■ Exercise prompt ■
The response must consist of every line of the listing, reproduced verbatim.

■ Information shown ■
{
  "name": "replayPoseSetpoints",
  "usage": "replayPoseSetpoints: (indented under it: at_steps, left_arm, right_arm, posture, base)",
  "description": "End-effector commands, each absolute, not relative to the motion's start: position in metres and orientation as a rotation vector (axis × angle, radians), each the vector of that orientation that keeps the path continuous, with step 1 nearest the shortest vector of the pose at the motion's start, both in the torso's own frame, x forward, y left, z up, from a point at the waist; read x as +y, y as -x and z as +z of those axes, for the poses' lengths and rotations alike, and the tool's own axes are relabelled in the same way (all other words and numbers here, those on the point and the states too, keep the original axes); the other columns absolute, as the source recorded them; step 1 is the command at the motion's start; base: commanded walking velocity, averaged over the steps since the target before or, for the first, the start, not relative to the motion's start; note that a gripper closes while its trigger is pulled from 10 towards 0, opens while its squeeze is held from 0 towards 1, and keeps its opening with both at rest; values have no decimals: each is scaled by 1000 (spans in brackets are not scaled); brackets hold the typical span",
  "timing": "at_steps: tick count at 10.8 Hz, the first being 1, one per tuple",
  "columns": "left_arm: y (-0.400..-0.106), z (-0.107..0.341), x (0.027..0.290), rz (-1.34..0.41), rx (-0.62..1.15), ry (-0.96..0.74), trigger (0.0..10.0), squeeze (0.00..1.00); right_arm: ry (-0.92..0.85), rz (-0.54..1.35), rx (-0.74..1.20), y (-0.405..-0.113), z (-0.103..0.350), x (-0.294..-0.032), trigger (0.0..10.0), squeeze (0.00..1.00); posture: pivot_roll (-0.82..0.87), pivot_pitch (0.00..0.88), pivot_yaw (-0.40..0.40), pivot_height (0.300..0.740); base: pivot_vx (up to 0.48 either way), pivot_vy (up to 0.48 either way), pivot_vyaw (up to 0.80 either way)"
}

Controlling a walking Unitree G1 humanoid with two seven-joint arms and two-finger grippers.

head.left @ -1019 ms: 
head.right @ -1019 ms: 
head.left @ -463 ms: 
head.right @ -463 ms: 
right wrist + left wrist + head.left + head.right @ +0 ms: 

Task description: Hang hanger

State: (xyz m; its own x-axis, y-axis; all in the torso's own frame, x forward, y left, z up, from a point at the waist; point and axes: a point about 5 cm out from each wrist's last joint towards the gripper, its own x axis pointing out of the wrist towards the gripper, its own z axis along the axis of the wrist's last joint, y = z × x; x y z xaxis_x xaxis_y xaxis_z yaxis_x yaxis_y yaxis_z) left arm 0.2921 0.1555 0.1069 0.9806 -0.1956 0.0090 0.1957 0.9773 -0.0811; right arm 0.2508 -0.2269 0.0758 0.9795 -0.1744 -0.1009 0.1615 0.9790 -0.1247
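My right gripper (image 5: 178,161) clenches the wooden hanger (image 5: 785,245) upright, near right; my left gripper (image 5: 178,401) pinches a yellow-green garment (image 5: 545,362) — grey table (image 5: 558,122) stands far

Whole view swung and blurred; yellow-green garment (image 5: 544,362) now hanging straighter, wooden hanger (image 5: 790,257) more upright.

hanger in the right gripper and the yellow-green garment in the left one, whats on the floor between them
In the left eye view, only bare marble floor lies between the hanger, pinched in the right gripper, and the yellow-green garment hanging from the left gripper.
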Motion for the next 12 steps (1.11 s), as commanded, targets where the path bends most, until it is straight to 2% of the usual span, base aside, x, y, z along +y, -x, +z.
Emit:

■ Your solution ■
{
  "name": "replayPoseSetpoints",
  "usage": "replayPoseSetpoints: (indented under it: at_steps, left_arm, right_arm, posture, base)",
  "description": "End-effector commands, each absolute, not relative to the motion's start: position in metres and orientation as a rotation vector (axis × angle, radians), each the vector of that orientation that keeps the path continuous, with step 1 nearest the shortest vector of the pose at the motion's start, both in the torso's own frame, x forward, y left, z up, from a point at the waist; read x as +y, y as -x and z as +z of those axes, for the poses' lengths and rotations alike, and the tool's own axes are relabelled in the same way (all other words and numbers here, those on the point and the states too, keep the original axes); the other columns absolute, as the source recorded them; step 1 is the command at the motion's start; base: commanded walking velocity, averaged over the steps since the target before or, for the first, the start, not relative to the motion's start; note that a gripper closes while its trigger is pulled from 10 towards 0, opens while its squeeze is held from 0 towards 1, and keeps its opening with both at rest; values have no decimals: each is scaled by 1000 (spans in brackets are not scaled); brackets hold the typical span",
  "timing": "at_steps: tick count at 10.8 Hz, the first being 1, one per tuple",
  "columns": "left_arm: y (-0.400..-0.106), z (-0.107..0.341), x (0.027..0.290), rz (-1.34..0.41), rx (-0.62..1.15), ry (-0.96..0.74), trigger (0.0..10.0), squeeze (0.00..1.00); right_arm: ry (-0.92..0.85), rz (-0.54..1.35), rx (-0.74..1.20), y (-0.405..-0.113), z (-0.103..0.350), x (-0.294..-0.032), trigger (0.0..10.0), squeeze (0.00..1.00); posture: pivot_roll (-0.82..0.87), pivot_pitch (0.00..0.88), pivot_yaw (-0.40..0.40), pivot_height (0.300..0.740); base: pivot_vx (up to 0.48 either way), pivot_vy (up to 0.48 either way), pivot_vyaw (up to 0.80 either way)"
}

Controlling a walking Unitree G1 humanoid with two seven-joint arms and two-finger grippers.

head.left @ -1019 ms: 
head.right @ -1019 ms: 
head.left @ -463 ms: 
head.right @ -463 ms: 
right wrist + left wrist + head.left + head.right @ +0 ms: 

Task description: Hang hanger

State: (xyz m; its own x-axis, y-axis; all in the torso's own frame, x forward, y left, z up, from a point at the waist; point and axes: a point about 5 cm out from each wrist's last joint towards the gripper, its own x axis pointing out of the wrist towards the gripper, its own z axis along the axis of the wrist's last joint, y = z × x; x y z xaxis_x xaxis_y xaxis_z yaxis_x yaxis_y yaxis_z) left arm 0.2921 0.1555 0.1069 0.9806 -0.1956 0.0090 0.1957 0.9773 -0.0811; right arm 0.2508 -0.2269 0.0758 0.9795 -0.1744 -0.1009 0.1615 0.9790 -0.1247
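My right gripper (image 5: 178,161) clenches the wooden hanger (image 5: 785,245) upright, near right; my left gripper (image 5: 178,401) pinches a yellow-green garment (image 5: 545,362) — grey table (image 5: 558,122) stands far

Whole view swung and blurred; yellow-green garment (image 5: 544,362) now hanging straighter, wooden hanger (image 5: 790,257) more upright.

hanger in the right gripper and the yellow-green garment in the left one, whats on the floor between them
In the left eye view, only bare marble floor lies between the hanger, pinched in the right gripper, and the yellow-green garment hanging from the left gripper.
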Motion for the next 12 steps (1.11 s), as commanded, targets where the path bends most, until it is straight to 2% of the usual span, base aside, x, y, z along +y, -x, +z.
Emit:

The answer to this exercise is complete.